UPDATE 11/3/10 @ 1:20PM
CHARLESTON, W.Va. (WSAZ) -- There were strong attacks across the country in the battle for control of Congress, with some of the strongest battle cries in southern West Virginia.
But, within a couple of hours of polls closing Tuesday night, Democratic Rep. Nick Rahall was projected to have won the race to retain his seat in West Virignia's 3rd Congressional district.
Rahall was in a fierce contest against Republican Spike Maynard, former chief justice of the West Virginia Supreme Court of Appeals.
Much of this campaign was about perceived voter anger, frustration and doubts that led to some serious attacks from both Maynard and Rahall over the last few weeks.
But on Election Day, voters elected Rahall to his 18th term in Congress. He commended Maynard for the fighting hard in the race.
Most of Rahall’s challengers have not come as close as Maynard did to winning. His closest races were in 1976 and 1990.
Congress is now divided with a Republican House of Representatives and a Democratically controlled Senate, but Rahall says it doesn't necessarily mean gridlock.
“I believe you'll see a greater reaching out. And, I think you'll see the Republicans recognizing that now that they are in charge, there comes a certain calmness. It's much more difficult to govern than it is to be on the outside throwing the bombs in,” Rahall said.
Shortly after the race was called for Rahall, he got a phone call from President Barack Obama congratulating him.
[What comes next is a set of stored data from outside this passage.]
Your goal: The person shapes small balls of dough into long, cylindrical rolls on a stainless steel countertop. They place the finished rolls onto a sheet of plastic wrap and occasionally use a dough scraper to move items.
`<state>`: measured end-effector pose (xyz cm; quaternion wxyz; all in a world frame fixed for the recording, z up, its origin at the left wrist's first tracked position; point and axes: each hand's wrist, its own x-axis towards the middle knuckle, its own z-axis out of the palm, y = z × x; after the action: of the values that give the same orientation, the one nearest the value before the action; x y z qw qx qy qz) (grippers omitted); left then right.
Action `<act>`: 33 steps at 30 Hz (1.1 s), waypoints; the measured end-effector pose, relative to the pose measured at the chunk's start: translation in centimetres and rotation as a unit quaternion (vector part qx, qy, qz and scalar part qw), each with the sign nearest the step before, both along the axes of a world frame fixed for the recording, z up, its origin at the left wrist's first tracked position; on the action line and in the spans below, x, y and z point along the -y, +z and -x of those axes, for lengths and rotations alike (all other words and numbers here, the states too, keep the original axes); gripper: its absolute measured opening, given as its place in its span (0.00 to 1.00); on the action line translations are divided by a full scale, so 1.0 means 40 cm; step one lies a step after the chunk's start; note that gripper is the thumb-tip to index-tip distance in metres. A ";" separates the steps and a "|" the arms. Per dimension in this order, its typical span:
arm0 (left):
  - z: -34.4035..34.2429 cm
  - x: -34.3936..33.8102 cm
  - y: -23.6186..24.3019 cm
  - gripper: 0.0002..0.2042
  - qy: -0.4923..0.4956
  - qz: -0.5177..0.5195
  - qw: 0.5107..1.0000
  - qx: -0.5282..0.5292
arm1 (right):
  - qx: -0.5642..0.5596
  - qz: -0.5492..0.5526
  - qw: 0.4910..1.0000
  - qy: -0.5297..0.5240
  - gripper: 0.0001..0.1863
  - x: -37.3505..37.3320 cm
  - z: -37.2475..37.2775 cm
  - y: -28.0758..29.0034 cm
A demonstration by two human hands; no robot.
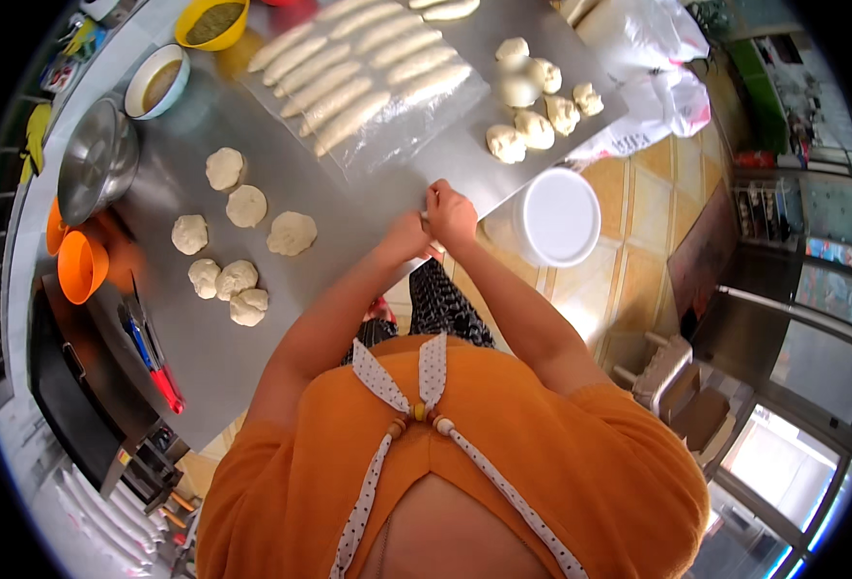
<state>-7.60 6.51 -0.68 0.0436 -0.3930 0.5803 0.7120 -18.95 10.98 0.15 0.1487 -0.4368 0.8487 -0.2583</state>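
Observation:
My left hand [407, 235] and my right hand [452, 214] are together at the front edge of the steel table [344, 246], fingers curled. Pale bits of a piece of dough [438, 248] show between and below them; most of it is hidden. Several flattened dough rounds [246, 206] lie to the left of my hands, some touching one another. Beyond my hands, several long dough strips [339, 89] rest in rows on a clear plastic sheet [373, 145]. At the table's right end sit several lumpy dough pieces [534, 129].
A white-lidded bucket [561, 217] stands beside the table at right, near white plastic bags [643, 106]. Along the left are a metal bowl [97, 159], a light blue bowl [134, 95], a yellow bowl [215, 43], an orange bowl [82, 267] and red-handled tongs [167, 386].

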 end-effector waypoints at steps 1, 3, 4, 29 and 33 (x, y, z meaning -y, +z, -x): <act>-0.022 -0.010 -0.010 0.14 -0.049 -0.056 0.996 -0.043 | -0.057 -0.008 0.998 0.006 0.08 -0.027 -0.034 -0.002; -0.028 -0.003 0.000 0.16 -0.046 0.063 0.997 0.029 | -0.098 0.030 0.993 0.066 0.08 -0.015 -0.010 -0.025; -0.027 0.002 0.004 0.17 -0.042 0.124 0.989 0.061 | -0.119 0.050 0.987 0.097 0.08 0.003 0.012 -0.041; 0.107 -0.017 0.015 0.26 -0.020 0.611 0.786 -0.091 | -0.124 0.029 0.989 0.071 0.31 -0.067 0.047 -0.036; 0.080 -0.062 -0.002 0.32 -0.059 0.592 0.804 0.008 | -0.072 -0.046 0.993 0.085 0.33 -0.149 0.063 -0.025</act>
<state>-10.82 9.00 -0.75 -0.1509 -0.3135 0.9107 0.2226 -21.47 16.92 -0.83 0.1284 -0.5177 0.8279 -0.1732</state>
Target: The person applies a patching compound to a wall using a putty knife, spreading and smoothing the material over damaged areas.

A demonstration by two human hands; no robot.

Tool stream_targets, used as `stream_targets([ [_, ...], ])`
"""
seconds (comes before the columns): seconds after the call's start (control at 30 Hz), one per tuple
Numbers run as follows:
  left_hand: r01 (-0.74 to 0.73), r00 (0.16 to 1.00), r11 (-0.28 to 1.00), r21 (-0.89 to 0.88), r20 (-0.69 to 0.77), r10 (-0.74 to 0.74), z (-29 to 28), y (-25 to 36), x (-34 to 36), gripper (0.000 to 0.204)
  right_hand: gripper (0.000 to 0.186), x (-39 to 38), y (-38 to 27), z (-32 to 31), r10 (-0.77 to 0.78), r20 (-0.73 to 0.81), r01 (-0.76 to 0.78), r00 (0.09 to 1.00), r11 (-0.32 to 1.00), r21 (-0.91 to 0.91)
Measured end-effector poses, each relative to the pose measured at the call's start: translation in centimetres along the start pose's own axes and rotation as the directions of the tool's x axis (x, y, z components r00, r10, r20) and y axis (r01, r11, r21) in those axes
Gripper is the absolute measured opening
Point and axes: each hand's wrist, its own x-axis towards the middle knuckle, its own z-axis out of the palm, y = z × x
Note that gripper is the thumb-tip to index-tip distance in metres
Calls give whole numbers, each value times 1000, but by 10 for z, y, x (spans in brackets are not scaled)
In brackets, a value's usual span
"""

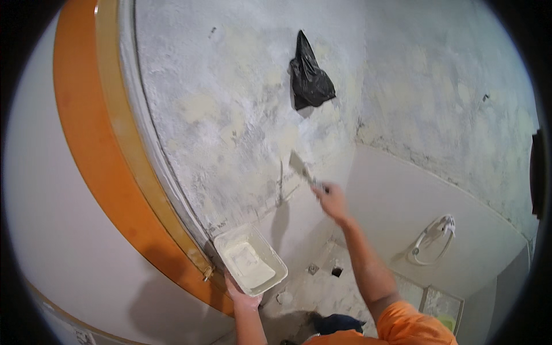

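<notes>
Hands: right [332, 201] putty knife [300, 167] on wall [230, 115]; left [244, 296] tray [250, 265].

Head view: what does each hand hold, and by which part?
The right hand holds a putty knife by its handle, blade on the wall. The left hand holds a white tray of putty from beneath its near end.

Left hand [244, 298]: I held it low, palm up, fingers cupped and gripping | Right hand [332, 200]: I stretched the arm up and forward, fingers closed in a grip, wrist straight
</notes>
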Motion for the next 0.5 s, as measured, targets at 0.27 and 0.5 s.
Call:
stream_targets([
  [0.27,-222,975,964,149,9,223,-24,0,-24,65,44,79,-97,-4,-418,-284,313,863,883,-350],
  [0.5,-442,852,582,683,115,512,-54,14,-25,63,67,-34,-19,92,-231,-12,220,973,940,-260],
])
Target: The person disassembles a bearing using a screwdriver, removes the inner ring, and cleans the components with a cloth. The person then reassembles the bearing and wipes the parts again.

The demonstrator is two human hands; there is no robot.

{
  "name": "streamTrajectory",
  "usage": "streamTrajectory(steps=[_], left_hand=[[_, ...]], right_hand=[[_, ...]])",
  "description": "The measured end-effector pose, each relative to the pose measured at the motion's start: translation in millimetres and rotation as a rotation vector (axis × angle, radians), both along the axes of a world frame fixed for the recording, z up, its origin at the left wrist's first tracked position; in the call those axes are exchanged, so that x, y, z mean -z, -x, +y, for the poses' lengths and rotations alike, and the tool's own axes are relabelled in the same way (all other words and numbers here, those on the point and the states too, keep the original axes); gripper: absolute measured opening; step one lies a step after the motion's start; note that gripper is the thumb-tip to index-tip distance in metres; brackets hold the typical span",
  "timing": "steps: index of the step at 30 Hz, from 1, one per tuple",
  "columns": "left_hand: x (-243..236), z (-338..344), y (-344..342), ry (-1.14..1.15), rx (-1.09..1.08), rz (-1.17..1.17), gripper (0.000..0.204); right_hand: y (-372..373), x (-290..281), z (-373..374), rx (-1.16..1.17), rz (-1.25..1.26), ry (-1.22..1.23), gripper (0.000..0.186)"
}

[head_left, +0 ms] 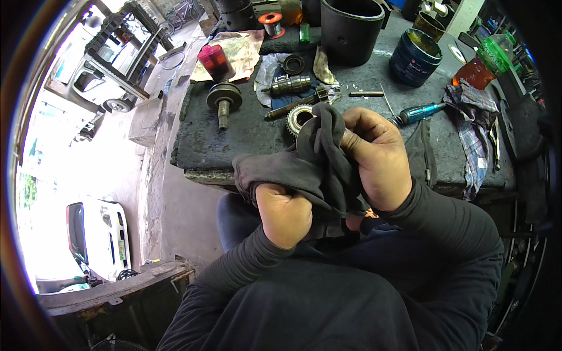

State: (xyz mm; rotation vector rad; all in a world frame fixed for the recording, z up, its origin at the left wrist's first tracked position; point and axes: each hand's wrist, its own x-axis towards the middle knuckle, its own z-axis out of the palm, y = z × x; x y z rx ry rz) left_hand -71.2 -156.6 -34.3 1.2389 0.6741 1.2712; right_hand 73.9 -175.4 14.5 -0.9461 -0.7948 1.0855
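A dark grey rag (293,175) is bunched in front of me at the bench's near edge. My left hand (285,215) grips it from below, its fingers covered by the folds. With thumb and fingers pinched together, my right hand (380,161) holds the rag's upper fold. A flat round metal disc (307,140) shows at the fold, partly wrapped in the cloth. Just behind the disc, a toothed gear ring (291,121) is partly hidden by it. Beyond lie a toothed shaft (287,109) and a cylindrical metal part (291,85).
On the bench (202,137) stand a flanged shaft (223,104), red bottle (215,62), solder spool (271,25), black bucket (351,32), dark blue tub (415,57) and a jar of red liquid (483,61). A blue-handled tool (421,113) lies right, near a plaid cloth (474,134).
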Motion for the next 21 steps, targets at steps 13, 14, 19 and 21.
streamTrajectory(steps=[13,14,19,21], left_hand=[[-16,28,11,-0.231,0.009,0.088,0.017],[-16,31,13,-0.252,0.037,0.109,0.017],[-12,32,14,-0.224,0.183,0.160,0.019],[-14,25,17,-0.041,0.255,0.172,0.020]], right_hand=[[0,21,-2,-0.293,-0.255,0.165,0.009],[0,16,-4,-0.280,-0.248,0.181,0.008],[2,7,2,-0.133,-0.293,0.091,0.004],[-2,11,3,-0.131,-0.439,0.083,0.004]])
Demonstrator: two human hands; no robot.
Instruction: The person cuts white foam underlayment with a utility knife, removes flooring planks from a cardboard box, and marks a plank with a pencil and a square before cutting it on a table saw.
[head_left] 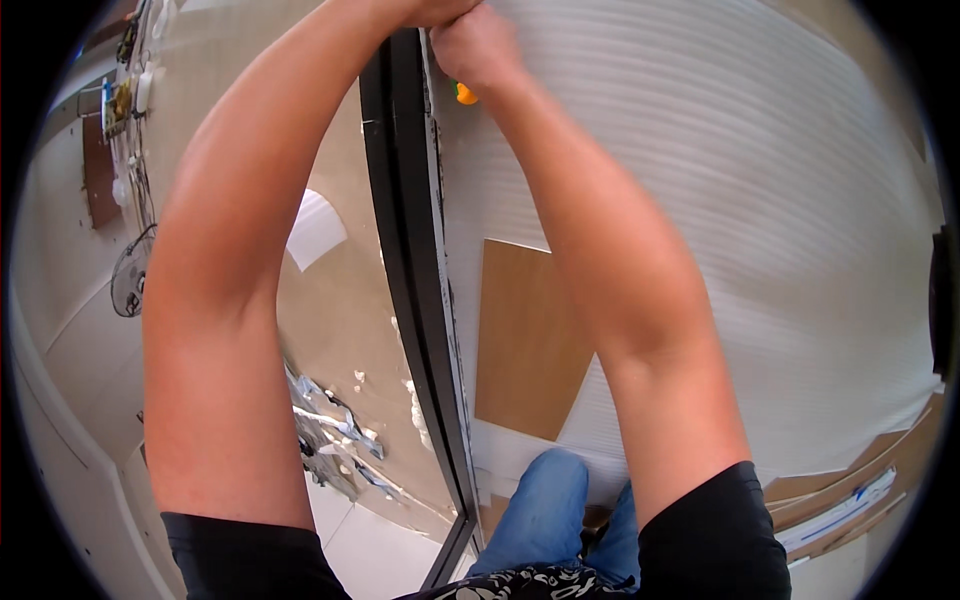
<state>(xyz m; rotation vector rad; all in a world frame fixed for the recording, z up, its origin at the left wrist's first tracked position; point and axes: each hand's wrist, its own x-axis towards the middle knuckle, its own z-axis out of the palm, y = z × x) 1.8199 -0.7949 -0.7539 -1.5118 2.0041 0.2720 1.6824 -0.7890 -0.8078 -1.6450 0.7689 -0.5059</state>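
The near-to-far frame (400, 180) is being overhung at its far part by the left hand (447, 9) and flanked rightward by the curled right hand (480, 48), either grip's contents being hidden.

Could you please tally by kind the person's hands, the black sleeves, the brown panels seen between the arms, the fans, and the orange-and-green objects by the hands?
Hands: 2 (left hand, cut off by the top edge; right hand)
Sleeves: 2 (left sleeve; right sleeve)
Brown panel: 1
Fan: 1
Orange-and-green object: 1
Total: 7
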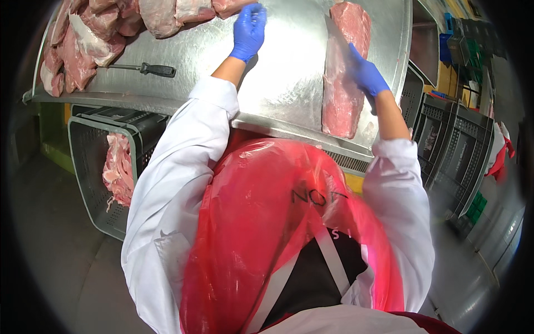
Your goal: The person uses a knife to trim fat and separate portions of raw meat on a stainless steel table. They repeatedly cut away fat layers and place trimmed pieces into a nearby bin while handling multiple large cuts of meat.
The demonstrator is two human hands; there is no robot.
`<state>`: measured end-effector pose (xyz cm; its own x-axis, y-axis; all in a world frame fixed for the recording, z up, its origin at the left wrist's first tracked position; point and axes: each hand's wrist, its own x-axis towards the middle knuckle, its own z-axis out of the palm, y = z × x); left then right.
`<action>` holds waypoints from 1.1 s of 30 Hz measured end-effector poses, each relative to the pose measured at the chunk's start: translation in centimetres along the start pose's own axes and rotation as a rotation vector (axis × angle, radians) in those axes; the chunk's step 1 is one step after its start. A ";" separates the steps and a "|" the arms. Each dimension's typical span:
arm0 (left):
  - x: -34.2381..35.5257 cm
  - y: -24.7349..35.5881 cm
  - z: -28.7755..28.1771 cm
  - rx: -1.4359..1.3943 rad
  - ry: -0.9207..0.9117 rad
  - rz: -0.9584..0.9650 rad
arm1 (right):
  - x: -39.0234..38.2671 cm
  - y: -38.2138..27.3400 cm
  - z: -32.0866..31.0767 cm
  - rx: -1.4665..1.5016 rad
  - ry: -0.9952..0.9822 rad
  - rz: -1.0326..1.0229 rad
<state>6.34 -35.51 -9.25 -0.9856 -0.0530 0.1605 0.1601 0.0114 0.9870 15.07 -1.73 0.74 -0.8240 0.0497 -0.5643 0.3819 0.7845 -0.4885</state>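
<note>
My right hand, in a blue glove, is closed round a knife. Its blade points up and left across a long, trimmed piece of pink meat lying lengthwise on the steel table; the fingers hide most of the handle. My left hand, also gloved in blue, reaches to the far side of the table. Its fingers are loosely bent beside the end of a piece of raw meat, and whether they touch it I cannot tell.
Several raw meat cuts are heaped at the far left. A sharpening steel with a black handle lies near them. Below the table's left edge, a grey crate holds meat trimmings. Dark crates stand at the right.
</note>
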 end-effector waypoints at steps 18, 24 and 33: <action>-9.0 -3.8 17.9 0.031 -0.454 -0.581 | -13.7 1.9 1.3 0.213 0.318 0.079; -8.5 -2.5 15.2 0.199 -0.402 -0.507 | -1.3 0.1 4.7 -0.224 0.273 -0.109; -8.1 -1.5 15.6 0.012 -0.335 -0.431 | -5.8 3.4 5.4 -0.234 0.065 -0.222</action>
<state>13.20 -19.50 -12.08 -0.9253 0.2655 -0.2707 -0.2614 0.0707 0.9627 23.36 -2.70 -1.21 -0.9044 -0.1048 -0.4136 0.0894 0.9012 -0.4240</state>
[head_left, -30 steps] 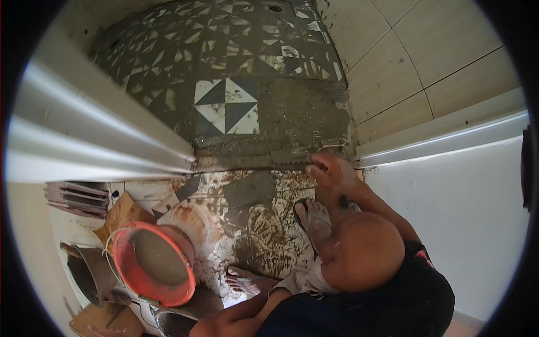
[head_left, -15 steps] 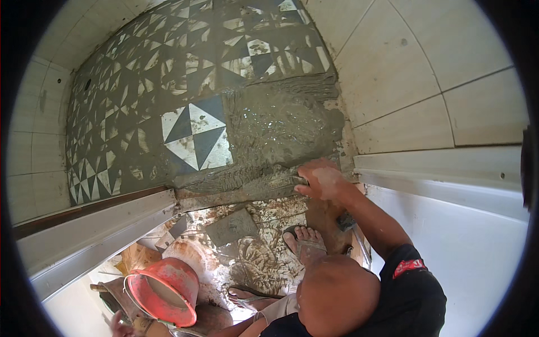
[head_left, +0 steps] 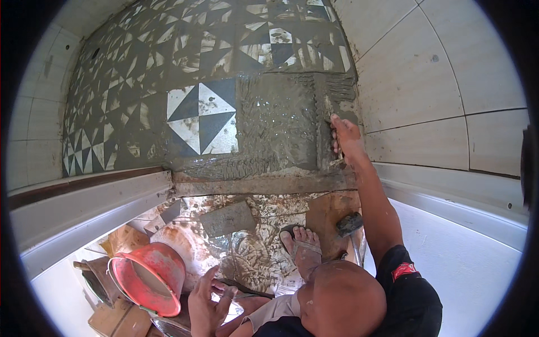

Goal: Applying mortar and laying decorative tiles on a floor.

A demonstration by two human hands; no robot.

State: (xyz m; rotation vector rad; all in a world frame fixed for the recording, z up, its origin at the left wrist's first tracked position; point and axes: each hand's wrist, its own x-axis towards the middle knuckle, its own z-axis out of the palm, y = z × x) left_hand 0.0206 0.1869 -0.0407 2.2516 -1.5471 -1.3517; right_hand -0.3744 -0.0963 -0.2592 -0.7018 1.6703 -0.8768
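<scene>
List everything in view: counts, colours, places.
Cleaner patterned tile: one, grey-white, centre left.
Smeared patterned tiles: many, grey-white, top.
Wet mortar: one patch, grey, centre.
Wall tiles: several, beige, sides.
Frame posts: two, white, sides.
Bucket: one, red, lower left.
Cardboard box: one, brown, lower left.
Tilted container: one, dark, lower left.
Slab: one, grey, below centre.
Mallet: one, black-headed, lower right.
Trowel: one, grey, on mortar.
Flip-flops: two, dark, underfoot.
Feet: two, dusty, lower centre.
Knee: one, bare, bottom.
Left hand: one, bare, lower centre.
Right hand: one, bare, on trowel.
</scene>
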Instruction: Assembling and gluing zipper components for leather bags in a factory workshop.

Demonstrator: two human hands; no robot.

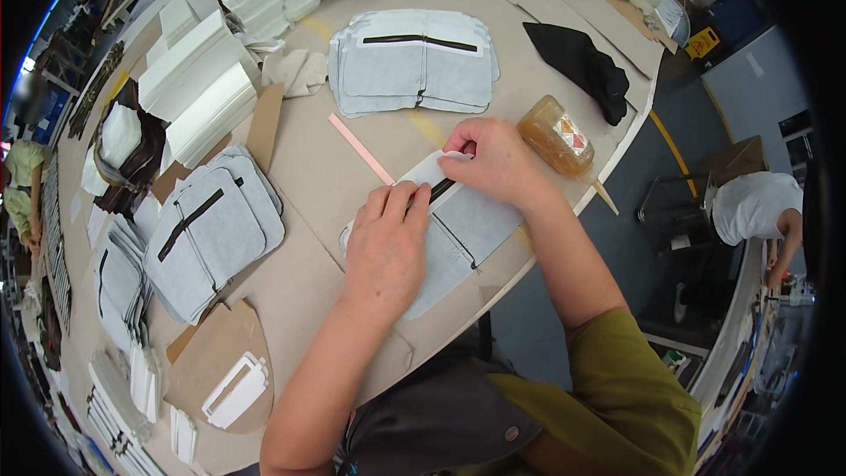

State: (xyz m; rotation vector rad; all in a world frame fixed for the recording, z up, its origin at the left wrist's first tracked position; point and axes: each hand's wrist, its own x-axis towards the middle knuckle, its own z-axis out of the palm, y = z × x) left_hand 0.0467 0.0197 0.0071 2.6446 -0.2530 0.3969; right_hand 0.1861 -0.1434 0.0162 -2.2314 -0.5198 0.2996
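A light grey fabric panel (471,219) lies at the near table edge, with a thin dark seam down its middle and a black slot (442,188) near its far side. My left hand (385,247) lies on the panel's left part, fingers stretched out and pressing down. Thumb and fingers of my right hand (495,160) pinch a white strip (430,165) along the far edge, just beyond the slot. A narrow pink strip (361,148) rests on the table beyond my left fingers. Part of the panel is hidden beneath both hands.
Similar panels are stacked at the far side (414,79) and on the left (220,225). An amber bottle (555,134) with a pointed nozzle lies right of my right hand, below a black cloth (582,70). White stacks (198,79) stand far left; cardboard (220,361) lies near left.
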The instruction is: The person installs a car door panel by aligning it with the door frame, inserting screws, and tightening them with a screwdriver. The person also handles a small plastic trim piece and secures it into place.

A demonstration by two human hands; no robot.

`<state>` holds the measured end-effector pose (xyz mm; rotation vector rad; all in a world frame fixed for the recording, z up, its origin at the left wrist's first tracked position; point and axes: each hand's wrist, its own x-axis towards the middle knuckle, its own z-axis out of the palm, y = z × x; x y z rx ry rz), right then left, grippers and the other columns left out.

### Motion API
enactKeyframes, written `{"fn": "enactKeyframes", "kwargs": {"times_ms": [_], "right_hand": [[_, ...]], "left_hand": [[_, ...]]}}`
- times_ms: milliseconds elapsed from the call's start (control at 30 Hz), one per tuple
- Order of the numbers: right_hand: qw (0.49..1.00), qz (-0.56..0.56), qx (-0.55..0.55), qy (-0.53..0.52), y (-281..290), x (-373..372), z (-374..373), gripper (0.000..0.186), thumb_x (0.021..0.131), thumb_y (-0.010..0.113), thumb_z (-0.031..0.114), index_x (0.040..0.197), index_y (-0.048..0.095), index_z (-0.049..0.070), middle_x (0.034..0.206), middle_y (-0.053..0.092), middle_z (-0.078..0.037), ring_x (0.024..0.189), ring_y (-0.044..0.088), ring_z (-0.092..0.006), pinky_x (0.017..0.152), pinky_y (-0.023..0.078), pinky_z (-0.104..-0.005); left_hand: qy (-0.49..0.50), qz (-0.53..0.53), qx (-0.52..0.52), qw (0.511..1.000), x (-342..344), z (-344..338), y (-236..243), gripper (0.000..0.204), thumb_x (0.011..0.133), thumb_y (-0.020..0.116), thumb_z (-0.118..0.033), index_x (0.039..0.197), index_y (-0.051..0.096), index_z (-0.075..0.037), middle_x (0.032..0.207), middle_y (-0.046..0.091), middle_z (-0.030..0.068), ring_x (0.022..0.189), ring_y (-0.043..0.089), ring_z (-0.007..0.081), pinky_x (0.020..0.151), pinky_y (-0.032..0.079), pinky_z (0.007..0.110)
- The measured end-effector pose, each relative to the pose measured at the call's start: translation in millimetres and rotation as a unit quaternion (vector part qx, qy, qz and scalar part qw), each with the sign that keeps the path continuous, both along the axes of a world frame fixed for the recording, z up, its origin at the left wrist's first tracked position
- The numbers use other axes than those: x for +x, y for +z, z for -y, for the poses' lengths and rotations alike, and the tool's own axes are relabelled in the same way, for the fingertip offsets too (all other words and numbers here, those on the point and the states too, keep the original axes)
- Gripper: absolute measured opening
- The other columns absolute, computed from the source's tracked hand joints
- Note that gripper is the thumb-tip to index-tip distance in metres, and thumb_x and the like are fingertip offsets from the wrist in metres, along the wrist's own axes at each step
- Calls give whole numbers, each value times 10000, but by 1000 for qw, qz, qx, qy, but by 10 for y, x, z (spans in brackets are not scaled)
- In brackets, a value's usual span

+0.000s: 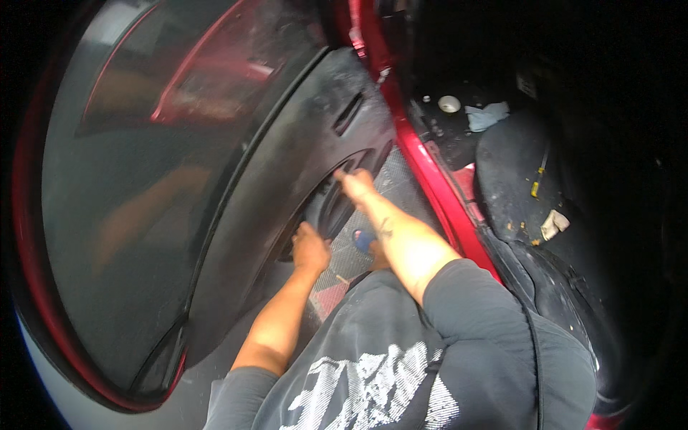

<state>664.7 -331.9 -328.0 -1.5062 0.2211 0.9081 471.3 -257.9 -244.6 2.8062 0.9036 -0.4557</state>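
A dark grey car door panel [265, 186] stands open in front of me, with a long recess along its lower part. In that recess sits a black armrest [326, 209]. My left hand [310, 249] is closed around its near end, thumb on top. At the far end, my right hand [355, 184] has its fingers bent and closed on the armrest's edge, with a thumb or finger pressing into the recess. Both palms are turned away, so the exact grip is partly hidden. A slot-shaped opening [349, 115] lies higher on the panel.
The door window [136, 193] reflects an arm. To the right runs the red door sill [437, 193]. On the dark seat [516, 165] lie a yellow-handled screwdriver [536, 188] and a whitish crumpled piece [554, 224]. Beyond are a blue cloth [487, 116] and a white round object [449, 104].
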Motion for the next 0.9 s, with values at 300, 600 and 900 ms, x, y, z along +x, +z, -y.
{"fn": "enactKeyframes", "kwargs": {"times_ms": [300, 600, 900], "right_hand": [[987, 67, -57, 132, -939, -403, 1662, 651, 882, 739, 468, 1307, 636, -14, 1239, 692, -214, 1156, 661, -309, 1024, 495, -411], [914, 261, -155, -270, -1509, 107, 3750, 67, 944, 638, 82, 971, 683, 40, 824, 692, -25, 753, 636, -115, 701, 506, -280], [710, 420, -534, -187, -1738, 1417, 3938, 561, 949, 648, 361, 1407, 538, 56, 1432, 501, -257, 1355, 455, -401, 1135, 339, -499]], "left_hand": [[-15, 63, 85, 994, -105, 79, -2, 693, 864, 758, -255, 1331, 364, 71, 1241, 550, 264, 1117, 579, 449, 926, 515, 523], [-75, 283, 110, 950, -205, 426, -51, 688, 843, 765, -169, 1405, 440, 59, 1324, 495, 294, 1202, 484, 441, 1017, 403, 529], [-75, 133, -331, 931, 1388, 1134, -1959, 192, 911, 702, -144, 1015, 687, 17, 885, 682, 162, 831, 663, 316, 798, 525, 395]]}}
Rahall shared with the president his concerns about how outside groups were able to spend money in this election cycle, and said they still have a lot of work to do on the unemployment issue.
Maynard did not attend any Election Day festivities and was not available for comment.
Even with this loss, Republicans say they were glad to see Maynard gaining so much support and running a campaign that had many questioning the future of Rahall’s seat.
West Virginia GOP chair Mike Stuart says there's a lot Maynard could have brought to the table.
“I think common sense. I will say that he's a friend of coal, and I would have loved to have seen somebody like Spike Maynard fighting for West Virginia jobs the way Spike Maynard cares for West Virginia jobs,” Stuart said.
Stuart says Rahall "escaped this time," and that Republicans are already planning their strategies for 2012.
With 570 out of 614 precincts reporting (93 percent), Rahall had 56 percent of the vote to Maynard's 44 percent.